- Exercise prompt: Exactly as shown, give the full listing again.

- Raw data:
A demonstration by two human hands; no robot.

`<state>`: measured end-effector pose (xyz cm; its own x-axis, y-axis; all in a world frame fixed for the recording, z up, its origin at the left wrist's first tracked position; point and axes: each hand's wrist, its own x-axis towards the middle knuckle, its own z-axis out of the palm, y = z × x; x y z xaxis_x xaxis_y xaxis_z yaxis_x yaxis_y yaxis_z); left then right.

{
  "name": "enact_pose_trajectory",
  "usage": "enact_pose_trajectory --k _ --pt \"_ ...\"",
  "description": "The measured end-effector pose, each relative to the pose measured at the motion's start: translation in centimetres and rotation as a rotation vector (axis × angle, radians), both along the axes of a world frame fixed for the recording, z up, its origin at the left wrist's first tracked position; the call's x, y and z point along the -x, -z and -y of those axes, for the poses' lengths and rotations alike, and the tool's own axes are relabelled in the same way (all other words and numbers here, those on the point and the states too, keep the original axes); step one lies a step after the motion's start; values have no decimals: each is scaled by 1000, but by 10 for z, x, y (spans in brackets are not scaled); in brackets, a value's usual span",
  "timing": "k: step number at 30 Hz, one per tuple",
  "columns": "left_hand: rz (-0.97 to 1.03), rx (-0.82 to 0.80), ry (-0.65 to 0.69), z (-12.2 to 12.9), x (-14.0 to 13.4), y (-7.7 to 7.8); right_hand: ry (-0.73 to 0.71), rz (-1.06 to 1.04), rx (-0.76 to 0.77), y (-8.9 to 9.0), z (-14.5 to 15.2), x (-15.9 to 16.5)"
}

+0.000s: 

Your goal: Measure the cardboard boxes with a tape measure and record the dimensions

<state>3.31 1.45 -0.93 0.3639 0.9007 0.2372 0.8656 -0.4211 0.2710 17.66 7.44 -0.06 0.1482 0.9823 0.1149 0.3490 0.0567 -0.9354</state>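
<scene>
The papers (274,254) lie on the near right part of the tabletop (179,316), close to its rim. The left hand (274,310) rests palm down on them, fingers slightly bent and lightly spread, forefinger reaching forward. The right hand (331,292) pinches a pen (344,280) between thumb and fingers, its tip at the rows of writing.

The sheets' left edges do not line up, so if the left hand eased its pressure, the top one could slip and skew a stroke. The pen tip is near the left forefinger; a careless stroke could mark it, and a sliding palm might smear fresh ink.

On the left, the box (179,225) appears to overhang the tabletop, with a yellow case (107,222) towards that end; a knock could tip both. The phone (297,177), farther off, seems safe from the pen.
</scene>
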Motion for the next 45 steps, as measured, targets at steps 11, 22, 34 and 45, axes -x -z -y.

- Solution:
A demonstration by two human hands; no robot.

`<state>`: measured end-effector pose (xyz cm; its own x-axis, y-axis; all in a world frame fixed for the recording, z up, its origin at the left wrist's first tracked position; point and axes: each hand's wrist, its own x-axis towards the middle knuckle, its own z-axis out of the palm, y = z × x; x y z xaxis_x xaxis_y xaxis_z yaxis_x yaxis_y yaxis_z); left then right.

{
  "name": "enact_pose_trajectory",
  "usage": "enact_pose_trajectory --k _ --pt \"_ ...\"",
  "description": "The measured end-effector pose, each relative to the pose measured at the motion's start: translation in centimetres and rotation as a rotation vector (axis × angle, radians), both along the axes of a world frame fixed for the recording, z up, its origin at the left wrist's first tracked position; the call's x, y and z point along the -x, -z and -y of those axes, for the poses' lengths and rotations alike, and the tool's own axes are relabelled in the same way (all other words and numbers here, those on the point and the states too, keep the original axes); step one lies a step after the motion's start; values have no decimals: each is scaled by 1000, but by 10 for z, x, y (spans in brackets are not scaled); in brackets, a value's usual span",
  "timing": "k: step number at 30 Hz, one per tuple",
  "columns": "left_hand: rz (-0.97 to 1.03), rx (-0.82 to 0.80), ry (-0.65 to 0.69), z (-12.2 to 12.9), x (-14.0 to 13.4), y (-7.7 to 7.8); right_hand: ry (-0.73 to 0.71), rz (-1.06 to 1.04), rx (-0.76 to 0.77), y (-8.9 to 9.0), z (-14.5 to 15.2), x (-15.9 to 16.5)"
}

+0.000s: 

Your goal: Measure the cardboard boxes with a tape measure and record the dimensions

<state>3.31 1.45 -0.93 0.3639 0.9007 0.2372 0.8656 -0.4211 0.2710 17.66 7.44 -0.06 0.1482 0.9823 0.1149 0.3490 0.0567 -0.9354</state>
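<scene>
The papers (274,254) lie on the near right part of the tabletop (179,316), close to its rim. The left hand (274,310) rests palm down on them, fingers slightly bent and lightly spread, forefinger reaching forward. The right hand (331,292) pinches a pen (344,280) between thumb and fingers, its tip at the rows of writing.

The sheets' left edges do not line up, so if the left hand eased its pressure, the top one could slip and skew a stroke. The pen tip is near the left forefinger; a careless stroke could mark it, and a sliding palm might smear fresh ink.

On the left, the box (179,225) appears to overhang the tabletop, with a yellow case (107,222) towards that end; a knock could tip both. The phone (297,177), farther off, seems safe from the pen.
</scene>
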Motion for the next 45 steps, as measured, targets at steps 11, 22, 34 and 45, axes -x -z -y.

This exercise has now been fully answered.